INPUT DATA =
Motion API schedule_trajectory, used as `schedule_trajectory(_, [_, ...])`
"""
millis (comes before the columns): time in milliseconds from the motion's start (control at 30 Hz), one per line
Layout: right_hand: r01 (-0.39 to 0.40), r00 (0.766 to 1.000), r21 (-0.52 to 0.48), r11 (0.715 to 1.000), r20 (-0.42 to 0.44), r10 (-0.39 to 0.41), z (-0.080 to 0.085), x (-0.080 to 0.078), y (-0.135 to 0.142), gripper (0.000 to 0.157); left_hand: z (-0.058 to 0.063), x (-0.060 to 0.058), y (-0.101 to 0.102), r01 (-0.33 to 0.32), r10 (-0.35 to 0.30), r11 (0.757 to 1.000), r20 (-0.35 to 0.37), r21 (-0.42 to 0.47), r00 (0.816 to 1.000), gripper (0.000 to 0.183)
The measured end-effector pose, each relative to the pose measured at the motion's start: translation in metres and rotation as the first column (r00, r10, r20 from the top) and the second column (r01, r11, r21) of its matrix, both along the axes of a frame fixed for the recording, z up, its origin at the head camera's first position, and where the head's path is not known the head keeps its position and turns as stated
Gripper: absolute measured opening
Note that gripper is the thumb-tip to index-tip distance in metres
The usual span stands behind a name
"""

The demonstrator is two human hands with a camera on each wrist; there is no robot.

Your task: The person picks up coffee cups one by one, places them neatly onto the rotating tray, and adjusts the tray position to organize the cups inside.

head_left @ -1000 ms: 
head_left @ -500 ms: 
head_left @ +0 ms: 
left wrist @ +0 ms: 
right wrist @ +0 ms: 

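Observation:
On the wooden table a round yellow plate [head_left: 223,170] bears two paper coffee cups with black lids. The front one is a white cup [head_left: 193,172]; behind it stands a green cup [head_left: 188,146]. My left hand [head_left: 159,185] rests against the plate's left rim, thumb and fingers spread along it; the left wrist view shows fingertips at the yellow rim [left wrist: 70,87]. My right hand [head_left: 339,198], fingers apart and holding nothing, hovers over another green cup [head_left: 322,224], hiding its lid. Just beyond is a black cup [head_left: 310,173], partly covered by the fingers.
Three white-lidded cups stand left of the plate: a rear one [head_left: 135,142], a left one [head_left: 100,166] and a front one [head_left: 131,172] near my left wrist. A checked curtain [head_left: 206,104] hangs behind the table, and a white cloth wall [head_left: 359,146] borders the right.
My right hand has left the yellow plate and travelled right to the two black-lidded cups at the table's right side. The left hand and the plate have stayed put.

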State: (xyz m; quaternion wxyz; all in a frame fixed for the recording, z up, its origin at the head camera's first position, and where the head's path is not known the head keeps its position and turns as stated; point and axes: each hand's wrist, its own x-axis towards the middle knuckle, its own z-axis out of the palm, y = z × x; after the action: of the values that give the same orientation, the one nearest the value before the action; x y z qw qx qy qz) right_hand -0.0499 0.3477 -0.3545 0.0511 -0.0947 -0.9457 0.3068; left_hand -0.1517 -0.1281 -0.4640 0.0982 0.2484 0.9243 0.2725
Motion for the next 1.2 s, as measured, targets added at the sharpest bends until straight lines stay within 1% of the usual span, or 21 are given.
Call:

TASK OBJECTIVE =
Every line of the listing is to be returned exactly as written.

EXPECTED OUTPUT =
Motion API schedule_trajectory, used as `schedule_trajectory(_, [_, ...])`
"""
millis (comes before the columns): time in milliseconds from the motion's start (control at 30 Hz), one per line
Layout: right_hand: r01 (-0.39 to 0.40), r00 (0.766 to 1.000), r21 (-0.52 to 0.48), r11 (0.715 to 1.000), r20 (-0.42 to 0.44), r10 (-0.39 to 0.41), z (-0.080 to 0.085), x (-0.080 to 0.078), y (-0.135 to 0.142), gripper (0.000 to 0.157); left_hand: z (-0.058 to 0.063), x (-0.060 to 0.058), y (-0.101 to 0.102), r01 (-0.33 to 0.32), r10 (-0.35 to 0.30), r11 (0.757 to 1.000), r20 (-0.35 to 0.37), r21 (-0.42 to 0.47), r00 (0.816 to 1.000), gripper (0.000 to 0.183)
The measured end-effector pose, each relative to the pose measured at the motion's start: translation in metres and rotation as the first column (r00, r10, r20 from the top) and the second column (r01, r11, r21) of its matrix, both along the axes of a frame fixed for the recording, z up, its origin at the head camera's first position, and where the head's path is not known the head keeps its position and turns as stated
Gripper: absolute measured opening
Note that gripper is the thumb-tip to index-tip distance in metres
The usual span stands behind a name
"""

The demonstrator is two human hands with a camera on each wrist; there is no robot.

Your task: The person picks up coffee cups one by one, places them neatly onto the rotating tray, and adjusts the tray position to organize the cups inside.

head_left @ -1000 ms: 
head_left @ -500 ms: 
head_left @ +0 ms: 
left wrist @ +0 ms: 
right wrist @ +0 ms: 

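Observation:
On the wooden table a round yellow plate [head_left: 223,170] bears two paper coffee cups with black lids. The front one is a white cup [head_left: 193,172]; behind it stands a green cup [head_left: 188,146]. My left hand [head_left: 159,185] rests against the plate's left rim, thumb and fingers spread along it; the left wrist view shows fingertips at the yellow rim [left wrist: 70,87]. My right hand [head_left: 339,198], fingers apart and holding nothing, hovers over another green cup [head_left: 322,224], hiding its lid. Just beyond is a black cup [head_left: 310,173], partly covered by the fingers.
Three white-lidded cups stand left of the plate: a rear one [head_left: 135,142], a left one [head_left: 100,166] and a front one [head_left: 131,172] near my left wrist. A checked curtain [head_left: 206,104] hangs behind the table, and a white cloth wall [head_left: 359,146] borders the right.
My right hand has left the yellow plate and travelled right to the two black-lidded cups at the table's right side. The left hand and the plate have stayed put.
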
State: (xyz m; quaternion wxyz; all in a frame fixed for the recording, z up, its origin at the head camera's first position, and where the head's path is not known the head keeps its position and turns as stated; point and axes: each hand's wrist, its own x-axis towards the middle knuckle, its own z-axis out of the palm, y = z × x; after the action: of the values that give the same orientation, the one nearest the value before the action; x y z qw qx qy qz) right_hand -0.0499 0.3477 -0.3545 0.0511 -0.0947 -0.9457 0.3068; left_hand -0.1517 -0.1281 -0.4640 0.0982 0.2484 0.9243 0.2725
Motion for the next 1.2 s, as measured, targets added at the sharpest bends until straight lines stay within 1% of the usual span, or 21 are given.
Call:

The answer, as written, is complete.